The wear that occurs in these tribosystems can be addressed by coatings or by modifications to the substrate metallurgy or chemistry. The six traditional techniques applied to materials to deal with wear produced in the preceding tribosystems include:

 

  • Separate conforming surfaces with a lubricating film.
  • Make the wearing surface hard through the use of hard facing, diffusion heat treatments, hard chromium plating, or more recently developed vapor deposition techniques or high-energy processes (e.g., ion implantation).
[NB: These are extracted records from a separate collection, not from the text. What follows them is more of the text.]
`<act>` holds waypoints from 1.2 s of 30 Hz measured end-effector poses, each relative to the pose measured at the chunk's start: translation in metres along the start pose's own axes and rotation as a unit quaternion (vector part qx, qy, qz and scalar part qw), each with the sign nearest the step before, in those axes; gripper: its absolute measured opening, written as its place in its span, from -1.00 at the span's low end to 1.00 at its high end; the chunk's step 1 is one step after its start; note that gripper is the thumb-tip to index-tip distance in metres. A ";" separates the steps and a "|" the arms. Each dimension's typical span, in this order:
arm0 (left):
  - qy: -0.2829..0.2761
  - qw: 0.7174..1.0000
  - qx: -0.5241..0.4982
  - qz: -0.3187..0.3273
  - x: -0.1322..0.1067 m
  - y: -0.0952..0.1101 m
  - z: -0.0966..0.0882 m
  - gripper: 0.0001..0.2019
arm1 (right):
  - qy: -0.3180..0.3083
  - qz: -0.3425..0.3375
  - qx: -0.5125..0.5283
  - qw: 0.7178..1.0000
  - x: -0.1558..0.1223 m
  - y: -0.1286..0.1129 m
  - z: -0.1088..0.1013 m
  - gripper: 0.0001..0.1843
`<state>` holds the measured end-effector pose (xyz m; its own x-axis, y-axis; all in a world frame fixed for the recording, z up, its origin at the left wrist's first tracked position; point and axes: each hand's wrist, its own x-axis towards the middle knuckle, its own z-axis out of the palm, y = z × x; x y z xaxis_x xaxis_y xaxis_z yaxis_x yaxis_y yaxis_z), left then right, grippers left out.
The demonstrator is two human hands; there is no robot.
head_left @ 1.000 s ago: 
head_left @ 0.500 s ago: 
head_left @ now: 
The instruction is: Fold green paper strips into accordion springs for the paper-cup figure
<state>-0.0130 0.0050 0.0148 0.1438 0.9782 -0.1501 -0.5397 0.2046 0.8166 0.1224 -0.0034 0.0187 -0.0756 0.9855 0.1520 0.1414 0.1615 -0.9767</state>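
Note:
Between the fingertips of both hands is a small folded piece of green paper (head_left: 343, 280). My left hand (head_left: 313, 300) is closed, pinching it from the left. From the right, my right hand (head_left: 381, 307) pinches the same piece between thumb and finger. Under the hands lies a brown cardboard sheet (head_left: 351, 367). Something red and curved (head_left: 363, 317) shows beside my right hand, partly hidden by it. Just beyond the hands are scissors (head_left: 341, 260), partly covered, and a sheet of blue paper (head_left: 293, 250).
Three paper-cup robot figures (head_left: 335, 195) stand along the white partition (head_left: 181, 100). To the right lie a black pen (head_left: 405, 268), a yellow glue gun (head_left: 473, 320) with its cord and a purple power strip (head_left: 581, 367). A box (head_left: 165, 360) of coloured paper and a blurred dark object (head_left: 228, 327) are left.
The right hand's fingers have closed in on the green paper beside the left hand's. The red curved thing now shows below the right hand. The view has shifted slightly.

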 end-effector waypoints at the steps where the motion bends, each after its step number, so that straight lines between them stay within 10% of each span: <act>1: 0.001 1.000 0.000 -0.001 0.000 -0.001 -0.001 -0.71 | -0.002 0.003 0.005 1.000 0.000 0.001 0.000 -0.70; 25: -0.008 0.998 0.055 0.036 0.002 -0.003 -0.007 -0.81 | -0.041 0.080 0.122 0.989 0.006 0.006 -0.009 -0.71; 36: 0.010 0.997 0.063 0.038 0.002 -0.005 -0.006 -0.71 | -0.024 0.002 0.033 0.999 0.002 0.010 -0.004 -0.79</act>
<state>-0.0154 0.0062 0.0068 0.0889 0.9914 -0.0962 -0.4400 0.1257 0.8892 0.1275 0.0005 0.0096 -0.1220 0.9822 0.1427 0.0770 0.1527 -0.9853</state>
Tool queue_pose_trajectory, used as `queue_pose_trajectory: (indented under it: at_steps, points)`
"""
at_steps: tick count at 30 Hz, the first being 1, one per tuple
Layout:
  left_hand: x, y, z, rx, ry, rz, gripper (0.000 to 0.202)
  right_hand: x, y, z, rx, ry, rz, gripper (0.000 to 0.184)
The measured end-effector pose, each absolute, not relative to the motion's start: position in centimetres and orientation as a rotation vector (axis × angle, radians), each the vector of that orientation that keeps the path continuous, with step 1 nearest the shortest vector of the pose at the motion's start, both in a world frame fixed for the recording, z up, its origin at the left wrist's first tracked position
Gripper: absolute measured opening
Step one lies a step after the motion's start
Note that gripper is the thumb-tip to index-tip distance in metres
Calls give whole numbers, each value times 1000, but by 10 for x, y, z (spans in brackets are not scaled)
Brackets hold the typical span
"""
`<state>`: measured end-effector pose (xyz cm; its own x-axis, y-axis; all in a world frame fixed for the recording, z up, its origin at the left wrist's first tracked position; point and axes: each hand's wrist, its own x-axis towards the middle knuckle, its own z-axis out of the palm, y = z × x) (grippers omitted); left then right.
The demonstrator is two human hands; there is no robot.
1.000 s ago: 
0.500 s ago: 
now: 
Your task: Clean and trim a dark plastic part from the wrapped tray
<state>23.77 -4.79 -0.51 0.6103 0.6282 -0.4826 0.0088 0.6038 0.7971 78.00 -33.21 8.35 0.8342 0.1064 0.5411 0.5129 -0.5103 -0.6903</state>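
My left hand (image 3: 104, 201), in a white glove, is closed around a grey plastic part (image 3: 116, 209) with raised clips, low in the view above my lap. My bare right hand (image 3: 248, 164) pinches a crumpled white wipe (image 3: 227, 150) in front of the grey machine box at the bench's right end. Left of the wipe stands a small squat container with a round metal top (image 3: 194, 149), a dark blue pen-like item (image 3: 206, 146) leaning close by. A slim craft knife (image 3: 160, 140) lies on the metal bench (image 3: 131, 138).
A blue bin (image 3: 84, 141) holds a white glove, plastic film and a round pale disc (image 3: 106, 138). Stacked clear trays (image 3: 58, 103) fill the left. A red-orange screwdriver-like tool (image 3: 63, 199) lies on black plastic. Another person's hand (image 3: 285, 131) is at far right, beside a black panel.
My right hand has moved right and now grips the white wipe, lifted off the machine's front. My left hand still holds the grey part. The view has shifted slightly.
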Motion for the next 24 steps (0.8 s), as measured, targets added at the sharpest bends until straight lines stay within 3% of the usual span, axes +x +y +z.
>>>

  • Make the wearing surface resistant to fracture. Many wear processes involve the fracture of material from a surface; thus toughness and fracture resistance play a significant role in wear-resistant surfaces. The use of very hard materials such as ceramics cemented carbides, and hard chromium can lead to fracture problems that nullify the benefits of the hard surface.
  • Make the eroding surface resistant to corrosion. Examples include the use of cobalt-base hard facing alloys to resist liquid erosion, cavitation, and slurry erosion; aluminum bronze hard facing alloys to prevent cavitation damage on marine propellers or to repair props that have suffered cavitation damage; nickel-base hard facing alloys to resist chemical attack; and epoxy-filled rebuilding cement used to resist slurry erosion in pumps.
  • Choose material couples that are resistant to interaction in sliding (metal-to-metal wear resistance). Hardfacing alloys such as cobalt-base and nickel-chromium-boron alloys have been used for many years for applications involving metal-to-metal wear. Other surface engineering options include through-hardened tool steels, diffusion (case)-hardened surfaces, selective surface-hardened alloy steels, and some platings.
  • Make the wearing surface fatigue resistant. Rolling-element bearings, gears, cams, and similar power-transmission devices are often worn by a mechanism of surface fatigue. Repeated point or line contact stresses can lead to subsurface cracks that eventually grow to produce surface pits and eventual failure of the device. Prevention is possible through the use of through-hardened steels, heavy casehardened steels, flame-, induction-, electron beam-, or laser hardened steels.